Leah Ben-Ari (2005 - present) ( 1 child)
Sarah Podin (1999 - 2003) ( divorced) ( 1 child)

Trivia (6)

With partner Dean Ween, the musical group Ween.
Honda optioned Ween's "Ocean Man" for a new ad campaign, unbeknownst to the band.
Ween dedicated their 1994 album, "Chocolate and Cheese" to the late John Candy.
Asked to provide a song for Muppets From Space. It was to be for the scene in which Gonzo was sitting on the roof dreaming of where he might have come from. After the song was recorded, it was decided that all of the music in the movie should be funk/soul and they asked Ween to record a remake of "Brick House". They declined.
Announced in 2012, while promoting his first solo album that Ween was broken up. This came as a surprise to his sole bandmate, Dean Ween, who was never contact directly on this.
Has had several problems with drug and alcohol use.
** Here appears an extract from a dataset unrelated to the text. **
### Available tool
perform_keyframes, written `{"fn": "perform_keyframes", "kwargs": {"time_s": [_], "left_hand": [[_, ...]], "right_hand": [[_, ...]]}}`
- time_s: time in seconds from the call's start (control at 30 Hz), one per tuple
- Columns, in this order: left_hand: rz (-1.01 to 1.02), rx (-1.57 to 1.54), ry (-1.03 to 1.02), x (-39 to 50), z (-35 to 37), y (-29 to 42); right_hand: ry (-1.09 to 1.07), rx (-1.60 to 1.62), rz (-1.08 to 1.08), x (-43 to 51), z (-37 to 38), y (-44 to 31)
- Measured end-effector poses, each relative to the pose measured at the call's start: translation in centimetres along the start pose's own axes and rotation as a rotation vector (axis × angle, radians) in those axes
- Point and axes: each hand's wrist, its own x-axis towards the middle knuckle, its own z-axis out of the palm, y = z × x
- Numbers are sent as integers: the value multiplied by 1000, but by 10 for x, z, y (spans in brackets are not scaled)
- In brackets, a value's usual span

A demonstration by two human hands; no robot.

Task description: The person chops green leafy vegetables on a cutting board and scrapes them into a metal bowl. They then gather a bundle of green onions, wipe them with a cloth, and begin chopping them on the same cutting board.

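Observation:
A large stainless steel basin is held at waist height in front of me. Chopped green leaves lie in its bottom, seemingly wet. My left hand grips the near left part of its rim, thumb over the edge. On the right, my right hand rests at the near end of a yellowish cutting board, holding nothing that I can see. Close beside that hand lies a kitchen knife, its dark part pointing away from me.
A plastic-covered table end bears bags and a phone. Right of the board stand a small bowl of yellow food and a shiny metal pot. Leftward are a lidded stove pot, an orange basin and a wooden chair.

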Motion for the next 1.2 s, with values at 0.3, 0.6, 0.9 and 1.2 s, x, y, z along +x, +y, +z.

Aaron/Gene has said that he has been clean and sober for over a year since an intensive treatment in Arizona.

Personal Quotes (7)

There is a lot of psychological terror going on in Ween, and there always has been. Mickey (aka Dean Ween) is totally evil. He's fucking Satan. He's not wearing a hemp bead around his fucking neck. I think people who are really into Ween understand that.
[on Ween briefly being thought of a "jam band"] People who think that need to see the light-any kind of light. What happened was that Phish started playing our songs, which was cool. Then we played the Bonnaroo thing, which was totally hippied out. Then our booking agent kind of took that flag and started running with it. Now in a way, money is money, and if it's going to increase our audience, that's fine. But the last hippie-fest we did, which was the Adirondack Festival-that was it. Never, ever doing another one of those again. I had to listen to this fucking jam band for three hours in the rain, waiting to go on. I was like, 'Just kill me.' I can't take any more white boys noodling around on their guitars.
The musicianship is more advanced, because we're older. And as we continue to progress, I'm certainly going to take the adult contemporary approach. I want to sound like Christopher Cross in another ten years, and be totally proud of it. I want to play really lame guitars that were custom-designed for me, and be bald and gray and write really bad fucking adult music that sucks. And I'll embrace that, because that's punk rock.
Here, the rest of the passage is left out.